> What to do
Transcribe the entries exactly as given and skip whatever images they hold.

> Data shown
########

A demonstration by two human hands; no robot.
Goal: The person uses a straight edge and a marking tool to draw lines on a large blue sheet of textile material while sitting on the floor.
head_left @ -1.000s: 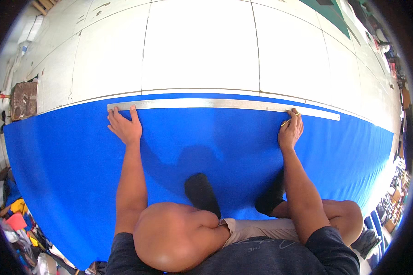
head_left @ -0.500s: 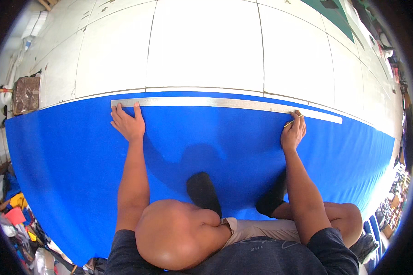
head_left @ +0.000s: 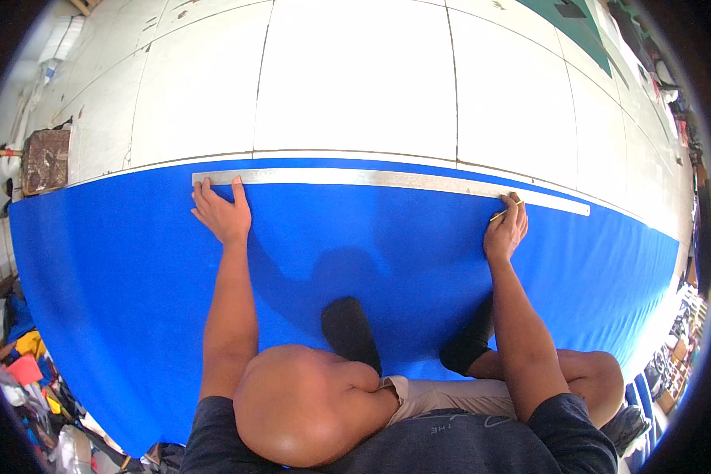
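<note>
A long metal ruler (head_left: 332,177) lies on the blue cloth (head_left: 134,261), nearly parallel to the cloth's far edge. My left hand (head_left: 223,215) presses on the ruler's left end, its thumb and fingers spread. Toward the other end, my right hand (head_left: 507,225) rests with its fingertips at the ruler's near edge. A thin yellow pencil (head_left: 498,215) is pinched in its curled fingers, and most of it is hidden by them. The ruler's right tip extends past my right hand.
My feet in black socks (head_left: 347,328) are on the cloth. White floor tiles (head_left: 355,79) stretch beyond it. A brown block (head_left: 47,162) sits by the far left corner. Assorted clutter (head_left: 31,371) lines the left side, and a green sheet (head_left: 581,28) lies far right.
</note>
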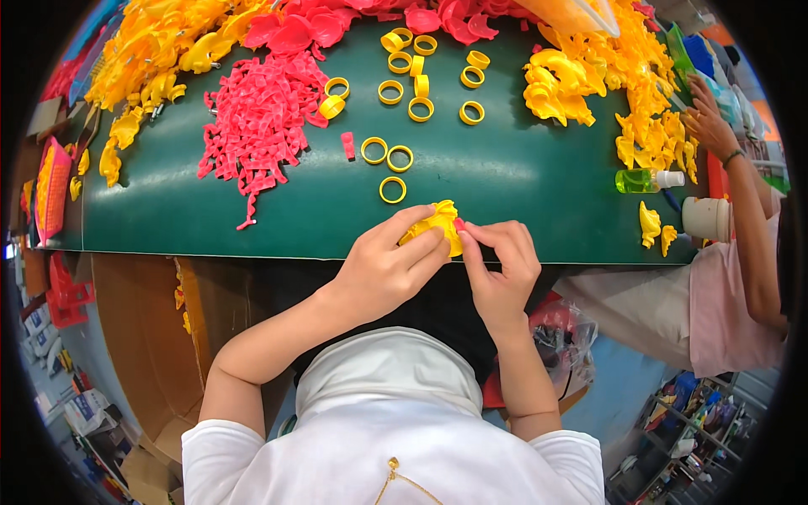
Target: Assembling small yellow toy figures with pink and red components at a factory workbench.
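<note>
At the near edge of the green table [278, 189], my left hand [383, 261] is closed around a yellow moulded plastic piece [438, 223]. My right hand [505, 265] pinches a small red plastic piece [459, 224] between thumb and forefinger, against the right side of the yellow one. How the two pieces fit together is hidden by my fingers. Just beyond my hands lie yellow rings [393, 189], with several more farther back. One loose red piece [348, 146] lies left of the rings.
A heap of small red pieces [261, 118] lies left of the rings. Yellow moulded parts [168, 50] and red shell-like parts [295, 32] pile along the back. At right are a green spray bottle [644, 180], a white tub [705, 217] and another person's arm [749, 194]. A cardboard box [135, 320] stands below left.
</note>
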A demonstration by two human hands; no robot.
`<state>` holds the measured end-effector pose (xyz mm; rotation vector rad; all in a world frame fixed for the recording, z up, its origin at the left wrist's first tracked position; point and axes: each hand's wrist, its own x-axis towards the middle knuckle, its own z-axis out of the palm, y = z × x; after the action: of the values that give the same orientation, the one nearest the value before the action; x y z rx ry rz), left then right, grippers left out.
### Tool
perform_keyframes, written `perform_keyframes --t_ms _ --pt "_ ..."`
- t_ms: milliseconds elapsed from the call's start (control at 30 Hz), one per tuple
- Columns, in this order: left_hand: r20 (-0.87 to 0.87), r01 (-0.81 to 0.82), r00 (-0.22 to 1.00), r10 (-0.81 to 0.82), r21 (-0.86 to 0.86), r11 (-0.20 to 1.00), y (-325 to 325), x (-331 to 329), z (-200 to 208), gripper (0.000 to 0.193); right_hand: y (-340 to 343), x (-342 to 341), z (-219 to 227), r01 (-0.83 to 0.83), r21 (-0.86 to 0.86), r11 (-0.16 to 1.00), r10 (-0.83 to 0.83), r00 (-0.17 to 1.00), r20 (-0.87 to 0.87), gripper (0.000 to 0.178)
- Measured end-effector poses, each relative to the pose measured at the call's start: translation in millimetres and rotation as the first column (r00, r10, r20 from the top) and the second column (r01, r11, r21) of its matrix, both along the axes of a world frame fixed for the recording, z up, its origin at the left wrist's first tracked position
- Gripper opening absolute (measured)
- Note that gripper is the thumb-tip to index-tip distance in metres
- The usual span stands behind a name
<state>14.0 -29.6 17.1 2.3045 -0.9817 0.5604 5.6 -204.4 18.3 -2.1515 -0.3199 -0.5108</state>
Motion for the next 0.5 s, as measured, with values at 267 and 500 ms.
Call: perform_keyframes --t_ms 267,500 --pt "0.006 -0.001 1.000 0.001 -0.001 1.000 -0.7 3.4 0.9 0.028 4.9 -9.3 8.8 0.010 -0.272 0.962 -0.023 0.999 -0.045 0.015" --pt "0.039 0.011 0.999 -0.012 0.021 1.000 6.2 2.8 -0.5 0.029 -22.2 19.6 30.1 -0.273 -0.180 0.945 0.226 0.943 -0.246 0.013"
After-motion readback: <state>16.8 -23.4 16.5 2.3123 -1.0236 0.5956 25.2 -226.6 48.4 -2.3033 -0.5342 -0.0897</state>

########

> Your solution
A demonstration by two human hands; no robot.
Goal: The person uses a straight edge and a marking tool to draw lines on a large blue sheet of textile material while sitting on the floor.
head_left @ -1.000s: 
head_left @ -0.500s: 
head_left @ +0.000s: 
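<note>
A long metal ruler (head_left: 332,177) lies on the blue cloth (head_left: 134,261), nearly parallel to the cloth's far edge. My left hand (head_left: 223,215) presses on the ruler's left end, its thumb and fingers spread. Toward the other end, my right hand (head_left: 507,225) rests with its fingertips at the ruler's near edge. A thin yellow pencil (head_left: 498,215) is pinched in its curled fingers, and most of it is hidden by them. The ruler's right tip extends past my right hand.
My feet in black socks (head_left: 347,328) are on the cloth. White floor tiles (head_left: 355,79) stretch beyond it. A brown block (head_left: 47,162) sits by the far left corner. Assorted clutter (head_left: 31,371) lines the left side, and a green sheet (head_left: 581,28) lies far right.
</note>
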Target: Assembling small yellow toy figures with pink and red components at a factory workbench.
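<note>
At the near edge of the green table [278, 189], my left hand [383, 261] is closed around a yellow moulded plastic piece [438, 223]. My right hand [505, 265] pinches a small red plastic piece [459, 224] between thumb and forefinger, against the right side of the yellow one. How the two pieces fit together is hidden by my fingers. Just beyond my hands lie yellow rings [393, 189], with several more farther back. One loose red piece [348, 146] lies left of the rings.
A heap of small red pieces [261, 118] lies left of the rings. Yellow moulded parts [168, 50] and red shell-like parts [295, 32] pile along the back. At right are a green spray bottle [644, 180], a white tub [705, 217] and another person's arm [749, 194]. A cardboard box [135, 320] stands below left.
</note>
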A demonstration by two human hands; no robot.
`<state>` holds the measured end-effector pose (xyz mm; rotation vector rad; all in a world frame fixed for the recording, z up, its origin at the left wrist's first tracked position; point and axes: each hand's wrist, its own x-axis towards the middle knuckle, its own z-axis out of the palm, y = z × x; after the action: of the values that give the same orientation, the one nearest the value before the action; x y z rx ry rz), left then right, grippers left out.
### Tool
perform_keyframes, written `perform_keyframes --t_ms _ --pt "_ ..."`
- t_ms: milliseconds elapsed from the call's start (control at 30 Hz), one per tuple
- Columns, in this order: left_hand: r20 (-0.87 to 0.87), r01 (-0.81 to 0.82), r00 (-0.22 to 1.00), r10 (-0.81 to 0.82), r21 (-0.86 to 0.86), r11 (-0.20 to 1.00), y (-325 to 325), x (-331 to 329), z (-200 to 208), gripper (0.000 to 0.193); right_hand: y (-340 to 343), x (-342 to 341), z (-219 to 227), r01 (-0.83 to 0.83), r21 (-0.86 to 0.86), r11 (-0.16 to 1.00), r10 (-0.83 to 0.83), r00 (-0.17 to 1.00), r20 (-0.87 to 0.87), gripper (0.000 to 0.178)
- Measured end-effector poses, each relative to the pose measured at the call's start: translation in millimetres and rotation as the first column (r00, r10, r20 from the top) and the second column (r01, r11, r21) of its matrix, both along the axes of a world frame fixed for the recording, z up, its origin at the left wrist's first tracked position
- Gripper opening absolute (measured)
- Note that gripper is the thumb-tip to index-tip distance in metres
- The usual span stands behind a name
<state>14.0 -29.6 17.1 2.3045 -0.9817 0.5604 5.6 -204.4 18.3 -2.1515 -0.3199 -0.5108</state>
Motion for the next 0.5 s, as measured, with values at 267 and 500 ms.
Call: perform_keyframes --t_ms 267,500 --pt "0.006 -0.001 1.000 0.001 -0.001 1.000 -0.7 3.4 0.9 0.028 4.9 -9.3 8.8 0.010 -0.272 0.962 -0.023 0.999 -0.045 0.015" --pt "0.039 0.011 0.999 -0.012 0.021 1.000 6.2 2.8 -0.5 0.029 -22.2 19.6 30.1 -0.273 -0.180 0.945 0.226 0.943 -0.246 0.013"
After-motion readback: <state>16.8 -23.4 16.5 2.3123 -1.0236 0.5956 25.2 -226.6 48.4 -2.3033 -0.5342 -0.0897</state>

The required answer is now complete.